UTF8 Codepoint decode and length

Question 1

I needed a function that would:

Decode, and return, the first character in an UTF8 encoded strings
Return the length of encoding with the special case that lenght of '0円' must be 0
Perfomance are important

I had no special requirement on what to do with invalid sequences so I opted for the following behaviour:

The first byte of an invalid sequences is considered as a single "character" (e.g. for the sequence "\xFF\x2F" it would return '\xFF' as value and 1 as length).
Overlong encoding are accepted

I wrote the following function:

static uint8_t LEN[] = {1,1,1,1,2,2,3,0};
static uint8_t MSK[] = {0,0,3,4,5,0,0,0};
static int utf8_cp(char *txt, int32_t *ch)
{
 int len = 0;
 int32_t val = 0;
 uint8_t first = (uint8_t)(*txt);
 len = (first > 0) * (1 + ((first & 0xC0) == 0xC0) * LEN[(first >> 3) & 7]);
 val = first & (0xFF >> MSK[len]);
 for (int k=len; k>1; k--) {
 if ((*++txt & 0xC0) != 0x80) {
 val = first;
 len = 1;
 break;
 }
 val = (val << 6) | (*txt & 0x3F);
 }
 *ch = val;
 return len;
}

So that a code like:

char *t; int l; int32_t c;
t = "aàも𫀔";
while(1) {
 l = utf8_cp(t, &c);
 printf("'%s' len:%d cp:0x%05x\n", t, l, c);
 if (*t == 0) break;
 t += l;
}

Produces:

'aàも𫀔' len:1 cp:0x00061
'àも𫀔' len:2 cp:0x000e0
'も𫀔' len:3 cp:0x03082
'𫀔' len:4 cp:0x2b014
'' len:0 cp:0x00000

To make it faster I thought about unrolling the for loop (but I wonder how much could I gain) and introducing, at the beginning, some if to handle ASCII character (but I fear that branching could be more costly that just making a bunch of operation).

I will appreciate any comment you may have and any suggestion for improvement.

Question 2

To accomodate some of the comments in the review, I submitted a different version of the function above: codereview.stackexchange.com/questions/142323/…

Question 3

Rather than use narrow types, use fastest ones

// uint8_t first = (uint8_t)(*txt);
unsigned first = (uint8_t)(*txt);
// or
uint_fast8_t first = (uint8_t)(*txt);

Rather than lookup a value to shift, look up the shifted value.

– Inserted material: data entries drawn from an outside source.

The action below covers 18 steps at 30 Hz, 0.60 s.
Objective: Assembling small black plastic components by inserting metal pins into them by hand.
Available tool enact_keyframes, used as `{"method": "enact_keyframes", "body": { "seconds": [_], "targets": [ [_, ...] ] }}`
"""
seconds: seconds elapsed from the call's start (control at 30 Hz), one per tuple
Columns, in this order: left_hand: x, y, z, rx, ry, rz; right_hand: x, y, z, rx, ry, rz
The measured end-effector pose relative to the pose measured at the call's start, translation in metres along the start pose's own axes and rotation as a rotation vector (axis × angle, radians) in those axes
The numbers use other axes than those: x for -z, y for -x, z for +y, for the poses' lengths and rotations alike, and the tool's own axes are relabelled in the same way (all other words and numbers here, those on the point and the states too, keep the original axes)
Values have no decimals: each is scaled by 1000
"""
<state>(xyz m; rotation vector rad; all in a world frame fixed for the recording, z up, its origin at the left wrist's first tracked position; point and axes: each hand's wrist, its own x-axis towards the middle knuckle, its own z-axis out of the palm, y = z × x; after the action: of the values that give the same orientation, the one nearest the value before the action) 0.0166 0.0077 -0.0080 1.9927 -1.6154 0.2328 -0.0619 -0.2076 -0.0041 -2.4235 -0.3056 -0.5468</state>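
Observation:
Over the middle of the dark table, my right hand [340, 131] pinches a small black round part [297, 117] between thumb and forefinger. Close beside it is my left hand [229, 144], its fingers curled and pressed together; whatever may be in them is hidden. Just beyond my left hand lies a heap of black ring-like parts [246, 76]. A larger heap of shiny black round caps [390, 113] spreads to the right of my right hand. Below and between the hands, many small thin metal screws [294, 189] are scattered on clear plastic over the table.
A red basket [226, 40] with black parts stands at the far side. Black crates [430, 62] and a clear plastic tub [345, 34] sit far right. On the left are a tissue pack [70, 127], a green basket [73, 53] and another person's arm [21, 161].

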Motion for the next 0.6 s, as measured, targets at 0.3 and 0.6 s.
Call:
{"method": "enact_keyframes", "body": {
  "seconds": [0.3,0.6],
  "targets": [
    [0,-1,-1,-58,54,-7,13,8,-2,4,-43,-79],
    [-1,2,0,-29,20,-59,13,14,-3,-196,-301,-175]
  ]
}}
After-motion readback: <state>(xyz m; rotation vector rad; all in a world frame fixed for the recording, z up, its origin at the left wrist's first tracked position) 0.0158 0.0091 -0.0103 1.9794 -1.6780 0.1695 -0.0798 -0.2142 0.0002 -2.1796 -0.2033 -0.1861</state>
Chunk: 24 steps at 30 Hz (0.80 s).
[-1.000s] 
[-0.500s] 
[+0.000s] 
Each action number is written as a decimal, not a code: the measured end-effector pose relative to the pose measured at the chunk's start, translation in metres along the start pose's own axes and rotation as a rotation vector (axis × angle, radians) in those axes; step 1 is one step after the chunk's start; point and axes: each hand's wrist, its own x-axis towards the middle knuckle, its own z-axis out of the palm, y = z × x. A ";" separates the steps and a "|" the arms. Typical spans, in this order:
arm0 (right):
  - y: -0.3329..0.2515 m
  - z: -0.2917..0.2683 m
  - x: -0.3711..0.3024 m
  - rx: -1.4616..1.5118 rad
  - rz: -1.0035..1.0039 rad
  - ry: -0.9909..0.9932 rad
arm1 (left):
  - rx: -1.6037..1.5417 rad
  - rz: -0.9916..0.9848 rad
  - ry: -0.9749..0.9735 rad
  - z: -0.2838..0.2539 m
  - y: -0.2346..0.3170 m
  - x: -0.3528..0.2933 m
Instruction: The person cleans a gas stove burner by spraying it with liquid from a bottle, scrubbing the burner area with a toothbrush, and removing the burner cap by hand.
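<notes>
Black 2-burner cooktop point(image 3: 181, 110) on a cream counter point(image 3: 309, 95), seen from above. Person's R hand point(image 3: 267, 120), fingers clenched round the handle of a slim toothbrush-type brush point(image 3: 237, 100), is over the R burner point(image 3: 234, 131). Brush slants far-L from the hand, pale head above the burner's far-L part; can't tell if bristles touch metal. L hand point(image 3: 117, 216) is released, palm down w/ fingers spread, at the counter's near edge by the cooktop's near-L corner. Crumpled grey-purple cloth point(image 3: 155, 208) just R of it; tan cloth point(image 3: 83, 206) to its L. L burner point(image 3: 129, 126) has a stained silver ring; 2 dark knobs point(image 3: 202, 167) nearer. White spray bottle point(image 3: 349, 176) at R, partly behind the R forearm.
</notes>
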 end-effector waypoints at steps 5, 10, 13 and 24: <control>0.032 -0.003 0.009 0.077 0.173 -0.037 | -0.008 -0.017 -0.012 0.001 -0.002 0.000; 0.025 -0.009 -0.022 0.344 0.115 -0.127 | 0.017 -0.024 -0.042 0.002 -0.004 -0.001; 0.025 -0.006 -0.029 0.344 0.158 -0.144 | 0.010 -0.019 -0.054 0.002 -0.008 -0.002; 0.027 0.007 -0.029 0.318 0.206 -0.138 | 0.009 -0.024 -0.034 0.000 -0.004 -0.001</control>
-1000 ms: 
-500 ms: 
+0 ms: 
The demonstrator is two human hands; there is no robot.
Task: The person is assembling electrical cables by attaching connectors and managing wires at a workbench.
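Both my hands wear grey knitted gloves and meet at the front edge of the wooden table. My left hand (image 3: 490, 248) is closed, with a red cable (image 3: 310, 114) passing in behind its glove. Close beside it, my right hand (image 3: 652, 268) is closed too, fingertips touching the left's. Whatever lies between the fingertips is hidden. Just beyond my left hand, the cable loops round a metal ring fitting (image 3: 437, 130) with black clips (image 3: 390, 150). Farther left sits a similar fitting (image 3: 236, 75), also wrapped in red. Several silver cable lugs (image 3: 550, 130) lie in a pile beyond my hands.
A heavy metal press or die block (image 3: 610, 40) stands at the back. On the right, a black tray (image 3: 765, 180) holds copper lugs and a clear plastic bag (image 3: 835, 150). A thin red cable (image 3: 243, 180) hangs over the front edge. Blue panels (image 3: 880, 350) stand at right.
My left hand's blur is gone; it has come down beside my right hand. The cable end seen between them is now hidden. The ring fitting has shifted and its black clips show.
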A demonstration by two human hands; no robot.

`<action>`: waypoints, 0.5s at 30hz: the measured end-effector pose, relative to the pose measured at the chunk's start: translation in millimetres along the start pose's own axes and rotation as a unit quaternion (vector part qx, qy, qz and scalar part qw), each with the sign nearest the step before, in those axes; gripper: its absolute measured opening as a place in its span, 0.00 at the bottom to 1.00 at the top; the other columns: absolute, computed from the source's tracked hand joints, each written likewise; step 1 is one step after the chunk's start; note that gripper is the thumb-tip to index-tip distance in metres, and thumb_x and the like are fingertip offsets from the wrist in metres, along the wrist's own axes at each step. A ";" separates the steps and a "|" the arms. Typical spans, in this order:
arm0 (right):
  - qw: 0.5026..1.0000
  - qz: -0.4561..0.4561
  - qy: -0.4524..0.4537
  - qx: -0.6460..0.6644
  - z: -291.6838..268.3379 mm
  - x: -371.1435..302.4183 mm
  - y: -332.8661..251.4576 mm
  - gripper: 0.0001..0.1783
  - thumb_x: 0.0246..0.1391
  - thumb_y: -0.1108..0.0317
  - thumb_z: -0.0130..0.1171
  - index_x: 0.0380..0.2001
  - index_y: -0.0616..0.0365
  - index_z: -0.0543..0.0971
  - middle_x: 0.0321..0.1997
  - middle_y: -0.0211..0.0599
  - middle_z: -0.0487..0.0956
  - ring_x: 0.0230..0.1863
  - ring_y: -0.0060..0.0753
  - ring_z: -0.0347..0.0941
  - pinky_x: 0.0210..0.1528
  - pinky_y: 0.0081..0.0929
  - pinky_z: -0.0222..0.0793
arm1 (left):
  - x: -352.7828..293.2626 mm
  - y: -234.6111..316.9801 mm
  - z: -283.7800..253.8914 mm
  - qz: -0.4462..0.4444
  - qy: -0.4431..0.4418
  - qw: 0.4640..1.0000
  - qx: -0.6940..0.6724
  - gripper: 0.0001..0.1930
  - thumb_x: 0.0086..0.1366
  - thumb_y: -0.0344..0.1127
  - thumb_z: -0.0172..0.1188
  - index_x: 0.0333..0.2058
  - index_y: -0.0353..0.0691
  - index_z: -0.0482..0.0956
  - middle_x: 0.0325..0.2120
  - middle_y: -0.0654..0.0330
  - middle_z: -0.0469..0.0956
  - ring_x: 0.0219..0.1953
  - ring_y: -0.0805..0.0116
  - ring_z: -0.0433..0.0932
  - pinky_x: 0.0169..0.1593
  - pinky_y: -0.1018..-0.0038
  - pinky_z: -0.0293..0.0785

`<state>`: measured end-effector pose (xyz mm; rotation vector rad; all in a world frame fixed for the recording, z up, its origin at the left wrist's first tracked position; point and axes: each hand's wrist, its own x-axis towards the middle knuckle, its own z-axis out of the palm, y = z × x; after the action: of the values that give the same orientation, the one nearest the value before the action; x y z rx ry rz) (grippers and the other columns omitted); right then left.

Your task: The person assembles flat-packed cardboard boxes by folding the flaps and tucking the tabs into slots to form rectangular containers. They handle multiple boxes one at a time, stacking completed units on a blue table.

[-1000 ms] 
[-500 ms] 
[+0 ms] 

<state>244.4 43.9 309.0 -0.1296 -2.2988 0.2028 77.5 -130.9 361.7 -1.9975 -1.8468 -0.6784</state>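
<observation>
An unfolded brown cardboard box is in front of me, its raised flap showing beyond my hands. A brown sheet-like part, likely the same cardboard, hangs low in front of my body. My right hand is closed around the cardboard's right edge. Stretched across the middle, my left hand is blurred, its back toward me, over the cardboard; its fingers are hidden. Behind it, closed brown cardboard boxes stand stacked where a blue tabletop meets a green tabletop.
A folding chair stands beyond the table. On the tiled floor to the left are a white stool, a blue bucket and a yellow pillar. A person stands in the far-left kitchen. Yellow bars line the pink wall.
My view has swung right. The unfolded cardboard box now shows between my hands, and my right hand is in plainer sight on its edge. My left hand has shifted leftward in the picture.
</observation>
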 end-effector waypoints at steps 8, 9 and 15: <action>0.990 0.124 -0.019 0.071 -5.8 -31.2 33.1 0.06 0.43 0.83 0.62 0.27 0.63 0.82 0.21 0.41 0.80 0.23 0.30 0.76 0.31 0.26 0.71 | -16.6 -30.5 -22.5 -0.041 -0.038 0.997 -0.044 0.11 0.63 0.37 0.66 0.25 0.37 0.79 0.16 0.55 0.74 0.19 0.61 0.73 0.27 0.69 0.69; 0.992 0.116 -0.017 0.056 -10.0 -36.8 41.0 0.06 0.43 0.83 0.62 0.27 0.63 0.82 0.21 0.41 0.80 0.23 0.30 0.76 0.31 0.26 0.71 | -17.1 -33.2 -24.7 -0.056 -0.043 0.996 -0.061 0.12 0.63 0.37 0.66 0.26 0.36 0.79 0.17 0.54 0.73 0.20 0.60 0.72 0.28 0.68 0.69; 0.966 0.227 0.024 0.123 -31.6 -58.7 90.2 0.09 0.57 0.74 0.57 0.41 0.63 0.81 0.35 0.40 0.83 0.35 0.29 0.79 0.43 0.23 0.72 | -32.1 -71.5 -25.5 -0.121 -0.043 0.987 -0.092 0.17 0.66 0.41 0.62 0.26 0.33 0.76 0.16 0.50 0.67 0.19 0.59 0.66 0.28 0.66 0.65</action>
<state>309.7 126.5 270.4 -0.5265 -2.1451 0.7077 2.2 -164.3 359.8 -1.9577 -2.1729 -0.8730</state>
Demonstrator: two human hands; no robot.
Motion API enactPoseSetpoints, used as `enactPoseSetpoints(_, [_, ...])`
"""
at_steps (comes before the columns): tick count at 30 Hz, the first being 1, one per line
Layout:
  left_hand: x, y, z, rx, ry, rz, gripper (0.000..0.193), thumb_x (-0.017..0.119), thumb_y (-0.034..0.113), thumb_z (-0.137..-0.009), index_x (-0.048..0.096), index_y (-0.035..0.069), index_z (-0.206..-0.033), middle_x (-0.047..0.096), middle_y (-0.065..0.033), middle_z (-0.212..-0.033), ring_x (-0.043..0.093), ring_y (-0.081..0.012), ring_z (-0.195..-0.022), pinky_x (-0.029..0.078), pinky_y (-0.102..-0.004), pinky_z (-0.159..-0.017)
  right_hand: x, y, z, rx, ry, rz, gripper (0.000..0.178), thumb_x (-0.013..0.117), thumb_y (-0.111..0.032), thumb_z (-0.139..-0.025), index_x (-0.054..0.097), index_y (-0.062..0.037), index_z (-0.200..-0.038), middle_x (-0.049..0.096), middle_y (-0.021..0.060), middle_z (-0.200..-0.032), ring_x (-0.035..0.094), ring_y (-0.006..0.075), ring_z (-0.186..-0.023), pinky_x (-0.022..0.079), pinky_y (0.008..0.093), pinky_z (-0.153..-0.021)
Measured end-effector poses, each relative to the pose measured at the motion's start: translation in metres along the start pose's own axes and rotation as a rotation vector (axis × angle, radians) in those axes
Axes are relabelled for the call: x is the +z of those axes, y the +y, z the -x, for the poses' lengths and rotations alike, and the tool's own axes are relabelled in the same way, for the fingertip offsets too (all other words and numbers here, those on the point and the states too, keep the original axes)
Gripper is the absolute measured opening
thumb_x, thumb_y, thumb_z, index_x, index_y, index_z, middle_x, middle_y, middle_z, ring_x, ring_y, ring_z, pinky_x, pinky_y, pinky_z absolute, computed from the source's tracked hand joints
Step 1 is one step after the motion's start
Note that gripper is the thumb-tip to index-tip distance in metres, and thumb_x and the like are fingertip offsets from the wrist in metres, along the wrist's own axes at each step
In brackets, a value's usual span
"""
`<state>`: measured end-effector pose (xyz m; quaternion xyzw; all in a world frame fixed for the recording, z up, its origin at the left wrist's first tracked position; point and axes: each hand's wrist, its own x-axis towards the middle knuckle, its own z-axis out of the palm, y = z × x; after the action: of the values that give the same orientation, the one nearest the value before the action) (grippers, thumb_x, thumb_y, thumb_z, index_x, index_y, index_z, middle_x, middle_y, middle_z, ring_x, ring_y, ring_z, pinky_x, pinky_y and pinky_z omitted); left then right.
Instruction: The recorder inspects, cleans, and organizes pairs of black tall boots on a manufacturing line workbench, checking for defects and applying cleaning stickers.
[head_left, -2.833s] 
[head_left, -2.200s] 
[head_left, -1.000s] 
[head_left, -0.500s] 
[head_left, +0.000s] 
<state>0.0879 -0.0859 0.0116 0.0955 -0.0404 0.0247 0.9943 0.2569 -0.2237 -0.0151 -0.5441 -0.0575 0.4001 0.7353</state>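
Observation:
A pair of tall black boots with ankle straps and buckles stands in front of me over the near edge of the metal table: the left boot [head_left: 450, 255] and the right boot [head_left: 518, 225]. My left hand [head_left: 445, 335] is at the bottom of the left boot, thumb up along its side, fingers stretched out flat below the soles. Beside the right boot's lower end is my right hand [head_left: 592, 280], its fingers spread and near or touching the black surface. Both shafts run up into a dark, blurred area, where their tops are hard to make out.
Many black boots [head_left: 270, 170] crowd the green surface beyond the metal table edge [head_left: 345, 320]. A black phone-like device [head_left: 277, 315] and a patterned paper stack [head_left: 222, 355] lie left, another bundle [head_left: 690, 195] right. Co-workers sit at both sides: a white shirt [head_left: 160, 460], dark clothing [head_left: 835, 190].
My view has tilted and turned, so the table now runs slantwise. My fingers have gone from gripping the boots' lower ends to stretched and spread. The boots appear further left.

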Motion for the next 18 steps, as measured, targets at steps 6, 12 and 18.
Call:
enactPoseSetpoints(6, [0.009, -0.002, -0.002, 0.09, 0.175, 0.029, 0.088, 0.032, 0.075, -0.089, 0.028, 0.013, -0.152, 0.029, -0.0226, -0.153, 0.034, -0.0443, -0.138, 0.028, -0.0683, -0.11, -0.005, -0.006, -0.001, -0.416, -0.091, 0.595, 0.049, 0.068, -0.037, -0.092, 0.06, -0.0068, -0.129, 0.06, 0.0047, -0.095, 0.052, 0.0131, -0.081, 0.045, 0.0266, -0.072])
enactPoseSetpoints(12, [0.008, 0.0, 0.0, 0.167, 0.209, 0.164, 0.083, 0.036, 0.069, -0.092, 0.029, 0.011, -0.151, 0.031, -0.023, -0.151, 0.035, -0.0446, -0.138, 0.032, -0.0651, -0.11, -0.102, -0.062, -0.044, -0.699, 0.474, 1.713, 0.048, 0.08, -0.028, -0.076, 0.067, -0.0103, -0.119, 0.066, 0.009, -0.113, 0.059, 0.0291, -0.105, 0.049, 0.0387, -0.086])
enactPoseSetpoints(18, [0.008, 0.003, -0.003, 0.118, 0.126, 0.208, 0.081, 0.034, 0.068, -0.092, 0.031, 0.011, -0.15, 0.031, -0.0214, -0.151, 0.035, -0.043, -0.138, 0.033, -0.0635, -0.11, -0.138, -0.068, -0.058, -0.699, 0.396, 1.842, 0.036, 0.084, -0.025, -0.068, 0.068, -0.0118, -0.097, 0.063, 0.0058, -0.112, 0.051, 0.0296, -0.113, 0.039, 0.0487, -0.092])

// static uint8_t MSK[] = {0,0,3,4,5,0,0,0};
// val = first & (0xFF >> MSK[len]);
static const uint8_t FF_MSK[] = {0xFF >>0, 0xFF >>0, 0xFF >>3, 
 0xFF >>4, 0xFF >>5, 0xFF >>0, 0xFF >>0, 0xFF >>0};
val = first & FF_MSK[len];

Some modern compilers can make additional optimizations if the pointers are known to not overlap - use restrict and const where applicable.

// int utf8_cp(char *txt, int32_t *ch)
int utf8_cp(const char * restrict txt, int32_t *restrict ch)

Coding the companion function would aid in testing for both functions.

int utf8_cp_encode(int32_t *ch, char *txt);

As code does not detect invalid encoding like surrogates, redundant patterns and values above max_Unicode, I see little value in handling only a subset of invalid sequences. Either detect them all (maybe in debug mode) or skip detection.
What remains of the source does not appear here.